"""

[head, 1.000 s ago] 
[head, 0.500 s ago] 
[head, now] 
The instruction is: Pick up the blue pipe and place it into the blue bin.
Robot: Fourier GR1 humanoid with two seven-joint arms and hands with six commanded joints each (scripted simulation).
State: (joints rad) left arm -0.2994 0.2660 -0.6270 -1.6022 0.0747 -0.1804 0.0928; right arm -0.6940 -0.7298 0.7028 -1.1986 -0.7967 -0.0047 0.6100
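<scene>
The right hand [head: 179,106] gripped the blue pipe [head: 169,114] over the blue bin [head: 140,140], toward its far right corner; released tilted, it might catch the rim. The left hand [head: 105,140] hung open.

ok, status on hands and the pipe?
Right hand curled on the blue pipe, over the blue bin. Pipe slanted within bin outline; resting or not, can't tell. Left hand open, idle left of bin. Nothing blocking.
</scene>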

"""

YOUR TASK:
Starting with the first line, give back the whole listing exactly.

SOLUTION TO THIS TASK:
[head, 1.000 s ago] 
[head, 0.500 s ago] 
[head, now] 
The instruction is: Pick up the blue pipe and place it into the blue bin.
Robot: Fourier GR1 humanoid with two seven-joint arms and hands with six commanded joints each (scripted simulation).
State: (joints rad) left arm -0.2994 0.2660 -0.6270 -1.6022 0.0747 -0.1804 0.0928; right arm -0.6940 -0.7298 0.7028 -1.1986 -0.7967 -0.0047 0.6100
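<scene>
The right hand [head: 179,106] gripped the blue pipe [head: 169,114] over the blue bin [head: 140,140], toward its far right corner; released tilted, it might catch the rim. The left hand [head: 105,140] hung open.

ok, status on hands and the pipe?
Right hand curled on the blue pipe, over the blue bin. Pipe slanted within bin outline; resting or not, can't tell. Left hand open, idle left of bin. Nothing blocking.
</scene>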

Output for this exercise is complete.